No centro deste percurso de revelação da realeza de Jesus Cristo está mais uma vez o mistério da sua morte e ressurreição. Jesus entregou-se livremente à sua paixão e morte de cruz, em total obediência à vontade do Pai. É, precisamente, oferecendo-se a si mesmo no sacrifício de expiação, que Jesus se torna o Rei do Universo, como Ele mesmo declarará ao aparecer aos Apóstolos depois da ressurreição: "Foi-me dado todo o poder no céu e na terra" (Mt 28, 18). 

Seu poder é o poder divino de dar a vida eterna, de libertar do mal, de derrotar o domínio da morte. É o poder do amor, que do mal sabe obter o bem, enternecer um coração endurecido, levar paz ao conflito mais áspero, acender a esperança na escuridão mais cerrada. Cristo veio para "dar testemunho da verdade" (Jo 18, 37), como declarou diante de Pilatos.
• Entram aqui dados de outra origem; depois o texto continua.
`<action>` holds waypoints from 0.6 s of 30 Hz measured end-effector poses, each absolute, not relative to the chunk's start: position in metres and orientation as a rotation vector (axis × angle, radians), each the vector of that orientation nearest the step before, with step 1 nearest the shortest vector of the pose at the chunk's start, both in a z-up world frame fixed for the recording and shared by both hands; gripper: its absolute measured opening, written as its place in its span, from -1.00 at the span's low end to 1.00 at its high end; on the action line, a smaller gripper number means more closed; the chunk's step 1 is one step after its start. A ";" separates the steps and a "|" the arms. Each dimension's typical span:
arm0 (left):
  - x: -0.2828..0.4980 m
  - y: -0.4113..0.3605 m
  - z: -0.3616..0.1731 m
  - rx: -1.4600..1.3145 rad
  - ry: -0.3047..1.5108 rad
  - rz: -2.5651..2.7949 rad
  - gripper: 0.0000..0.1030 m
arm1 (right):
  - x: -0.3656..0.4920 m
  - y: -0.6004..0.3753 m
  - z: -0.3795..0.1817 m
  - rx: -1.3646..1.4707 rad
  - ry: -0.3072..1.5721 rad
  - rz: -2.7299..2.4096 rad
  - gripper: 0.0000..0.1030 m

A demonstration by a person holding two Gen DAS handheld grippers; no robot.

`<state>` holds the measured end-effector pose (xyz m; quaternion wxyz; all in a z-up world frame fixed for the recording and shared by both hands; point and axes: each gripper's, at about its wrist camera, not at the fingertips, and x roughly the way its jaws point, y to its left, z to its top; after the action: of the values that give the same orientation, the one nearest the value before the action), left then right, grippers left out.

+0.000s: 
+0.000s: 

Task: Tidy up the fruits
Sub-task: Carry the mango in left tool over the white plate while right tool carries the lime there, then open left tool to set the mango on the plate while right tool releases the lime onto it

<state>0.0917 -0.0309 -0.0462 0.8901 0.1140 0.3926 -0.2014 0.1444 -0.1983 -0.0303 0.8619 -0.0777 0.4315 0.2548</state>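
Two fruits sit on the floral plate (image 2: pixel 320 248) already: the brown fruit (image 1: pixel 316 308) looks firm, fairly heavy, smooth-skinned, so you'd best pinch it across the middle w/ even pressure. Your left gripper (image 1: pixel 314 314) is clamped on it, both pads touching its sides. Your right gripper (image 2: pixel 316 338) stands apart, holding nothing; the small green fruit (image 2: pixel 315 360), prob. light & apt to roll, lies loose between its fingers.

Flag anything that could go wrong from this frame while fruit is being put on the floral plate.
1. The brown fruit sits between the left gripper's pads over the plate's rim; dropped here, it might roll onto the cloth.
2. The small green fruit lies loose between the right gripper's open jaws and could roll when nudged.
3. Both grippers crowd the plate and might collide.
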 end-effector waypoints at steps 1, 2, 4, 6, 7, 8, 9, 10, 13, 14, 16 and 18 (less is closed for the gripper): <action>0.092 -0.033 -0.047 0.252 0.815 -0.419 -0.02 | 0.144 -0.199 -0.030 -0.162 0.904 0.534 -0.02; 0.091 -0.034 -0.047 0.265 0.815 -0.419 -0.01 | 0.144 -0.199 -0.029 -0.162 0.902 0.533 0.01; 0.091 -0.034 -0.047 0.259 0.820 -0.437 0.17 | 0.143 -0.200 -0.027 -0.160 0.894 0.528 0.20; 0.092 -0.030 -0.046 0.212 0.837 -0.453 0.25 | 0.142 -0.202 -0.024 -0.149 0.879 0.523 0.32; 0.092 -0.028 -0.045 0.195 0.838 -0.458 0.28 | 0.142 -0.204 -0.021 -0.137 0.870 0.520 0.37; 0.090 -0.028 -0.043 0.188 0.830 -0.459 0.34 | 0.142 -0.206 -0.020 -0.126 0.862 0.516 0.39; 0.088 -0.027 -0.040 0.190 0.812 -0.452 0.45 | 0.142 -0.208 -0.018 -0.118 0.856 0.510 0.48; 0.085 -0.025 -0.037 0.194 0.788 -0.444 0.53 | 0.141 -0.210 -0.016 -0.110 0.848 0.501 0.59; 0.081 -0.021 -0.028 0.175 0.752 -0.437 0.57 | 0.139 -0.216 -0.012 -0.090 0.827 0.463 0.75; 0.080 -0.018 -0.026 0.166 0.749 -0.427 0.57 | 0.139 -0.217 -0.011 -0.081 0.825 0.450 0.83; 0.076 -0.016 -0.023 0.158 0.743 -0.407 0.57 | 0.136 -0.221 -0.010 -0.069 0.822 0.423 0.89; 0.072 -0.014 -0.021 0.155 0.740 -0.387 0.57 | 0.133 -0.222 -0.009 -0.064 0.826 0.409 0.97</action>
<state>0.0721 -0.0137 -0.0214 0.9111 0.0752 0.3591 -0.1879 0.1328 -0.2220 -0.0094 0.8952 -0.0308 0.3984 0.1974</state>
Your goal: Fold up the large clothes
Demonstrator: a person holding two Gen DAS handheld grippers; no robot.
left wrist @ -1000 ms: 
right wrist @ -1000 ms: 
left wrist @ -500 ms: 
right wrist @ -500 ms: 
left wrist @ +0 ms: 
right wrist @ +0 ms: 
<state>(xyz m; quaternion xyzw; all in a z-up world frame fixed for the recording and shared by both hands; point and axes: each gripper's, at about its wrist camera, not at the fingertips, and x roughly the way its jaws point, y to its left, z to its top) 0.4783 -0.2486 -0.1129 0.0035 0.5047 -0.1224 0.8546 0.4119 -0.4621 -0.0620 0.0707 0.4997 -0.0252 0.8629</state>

Escolher Cristo nos assegura aquela paz e alegria que só Ele pode dar.

Cristo é a verdade. E esta verdade é Cristo. A verdade de Cristo verificou-se na vida dos santos de todos os séculos. Os santos constituem o grande vestígio de luz na história, que assegura: Esta é a vida, este é o caminho, esta é a verdade.  Assim aconteceu com São Paulo, com São Bento, com São Francisco de Assis e muitos outros santos. Eles ouviram no coração a voz de Cristo. Compreenderam que Cristo os chamavam para uma missão. Tal é a consequência deste primeiro encontro com a voz de Cristo.  É a imagem de Cristo Crucificado e Ressuscitado, vida da Igreja, como há dois mil anos falou aos seus apóstolos e também hoje fala a cada um de nós.

A Virgem Maria se associou de maneira singular à realeza de Cristo.  E neste dia em que celebramos a Solenidade de Cristo Rei do Universo, peçamos também a ela, a humilde jovem de Nazaré, a quem Deus confiou a maternidade de seu divino filho e tendo sido exaltada e coroada como a Rainha do Céu e da Terra, que ela interceda por cada um de nós, para que o amor de Deus possa reinar em todos os corações e se cumpra o seu desígnio de justiça e de paz. 

Que saibamos ser imitadores de Jesus, que diante de Pilatos, na situação humilhante descrita pelo Evangelho, manifestou a sua glória: a glória de amar até o fim, dando a própria vida por todos. E que possamos também dizer todos os dias, como repetimos na oração do Pai Nosso: “Venha a nós o vosso reino”.  E que seguir Jesus, nosso Rei, e dar testemunho dele com toda a nossa existência.  Assim seja.